--- WHAT IS EXPECTED ---
For the data below, give again exactly the lines from the one containing "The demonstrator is" through the one containing "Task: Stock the", both ends included, and no others.

--- GIVEN INFORMATION ---
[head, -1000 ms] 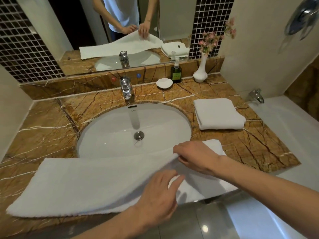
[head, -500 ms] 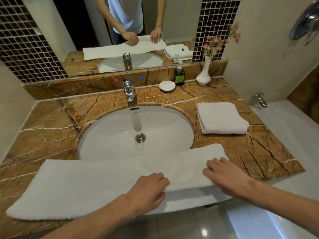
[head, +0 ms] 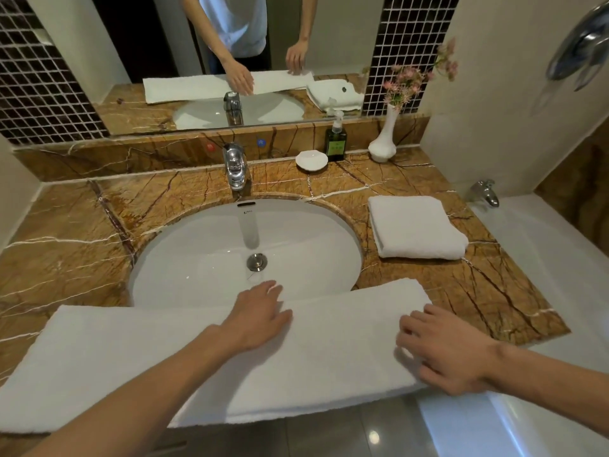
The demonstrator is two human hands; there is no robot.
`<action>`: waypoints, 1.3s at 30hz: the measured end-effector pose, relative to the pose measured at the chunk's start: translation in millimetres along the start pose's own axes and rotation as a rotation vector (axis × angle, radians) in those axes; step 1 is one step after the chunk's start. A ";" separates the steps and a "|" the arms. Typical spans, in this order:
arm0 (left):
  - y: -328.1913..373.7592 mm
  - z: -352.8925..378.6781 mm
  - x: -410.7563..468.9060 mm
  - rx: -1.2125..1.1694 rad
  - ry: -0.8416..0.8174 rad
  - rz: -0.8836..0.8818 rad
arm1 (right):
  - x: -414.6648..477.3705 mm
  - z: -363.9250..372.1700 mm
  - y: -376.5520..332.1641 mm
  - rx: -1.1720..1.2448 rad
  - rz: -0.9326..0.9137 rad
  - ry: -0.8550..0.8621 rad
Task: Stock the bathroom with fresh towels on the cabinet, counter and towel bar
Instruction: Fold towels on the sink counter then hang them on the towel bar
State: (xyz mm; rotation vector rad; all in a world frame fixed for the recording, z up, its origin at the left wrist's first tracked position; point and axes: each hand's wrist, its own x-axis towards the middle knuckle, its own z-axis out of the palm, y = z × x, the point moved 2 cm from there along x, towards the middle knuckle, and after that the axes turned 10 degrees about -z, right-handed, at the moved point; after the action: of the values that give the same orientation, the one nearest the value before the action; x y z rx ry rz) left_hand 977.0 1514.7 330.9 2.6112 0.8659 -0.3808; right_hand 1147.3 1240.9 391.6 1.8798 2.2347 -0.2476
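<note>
Left hand [head: 260, 316]: palm down, fingers straight and slightly spread, pressing flat on the long towel [head: 148, 361] at its far edge. Fingertips reach the front rim of the sink [head: 197, 255]. Nothing gripped.

Right hand [head: 441, 351]: fingers spread, pointing left, lying on top of the long towel's right end, front-right of the sink. No pinch visible. Cannot tell whether the thumb tucks under the near edge.

Long towel: white, folded lengthwise into a band, lying flat on the surface [head: 66, 245] in front of the sink. Long axis runs left to right along the surface's front edge, slightly skewed, with the right end farther back than the left. Far edge covers the sink's front rim. Near edge overhangs the surface's front, where a second layer shows below the top one.

Folded towel [head: 415, 225]: white, squared stack, right of the sink, apart from the long towel.

Behind the sink: chrome tap [head: 235, 166] at centre. To its right stand a white dish [head: 311, 159], a green pump bottle [head: 336, 140] and a white vase [head: 382, 143] with pink flowers.

Mirror [head: 148, 44] above the tap reflects both hands on the long towel. White tub [head: 543, 258] lies far right of the sink.
</note>
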 end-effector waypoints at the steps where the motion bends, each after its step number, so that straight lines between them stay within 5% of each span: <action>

--- WRITTEN ANSWER ---
The demonstrator is two human hands; there is no robot.
`<action>`: waypoints, 1.3s at 30hz: the measured end-effector pose, relative to the pose measured at the chunk's start: translation in millimetres along the start pose's own axes and rotation as a rotation vector (axis × angle, radians) in those axes; step 1 is one step after the chunk's start. A ";" separates the steps and a "|" the arms. Typical spans, in this order:
arm0 (left):
  - y: -328.1913..373.7592 mm
  - z: -352.8925..378.6781 mm
  - x: -410.7563..468.9060 mm
  - rx: -1.2125..1.1694 rad
  - ry: -0.8416..0.8174 rad
  - rz: -0.8836..0.8818 rad
arm1 (right):
  - x: -414.6648..477.3705 mm
  - z: -363.9250..372.1700 mm
  - y: -376.5520..332.1641 mm
  - rx: -1.1720..1.2448 rad
  - rz: -0.9326..0.9137 rad
  - ry: -0.8550..0.8621 rad
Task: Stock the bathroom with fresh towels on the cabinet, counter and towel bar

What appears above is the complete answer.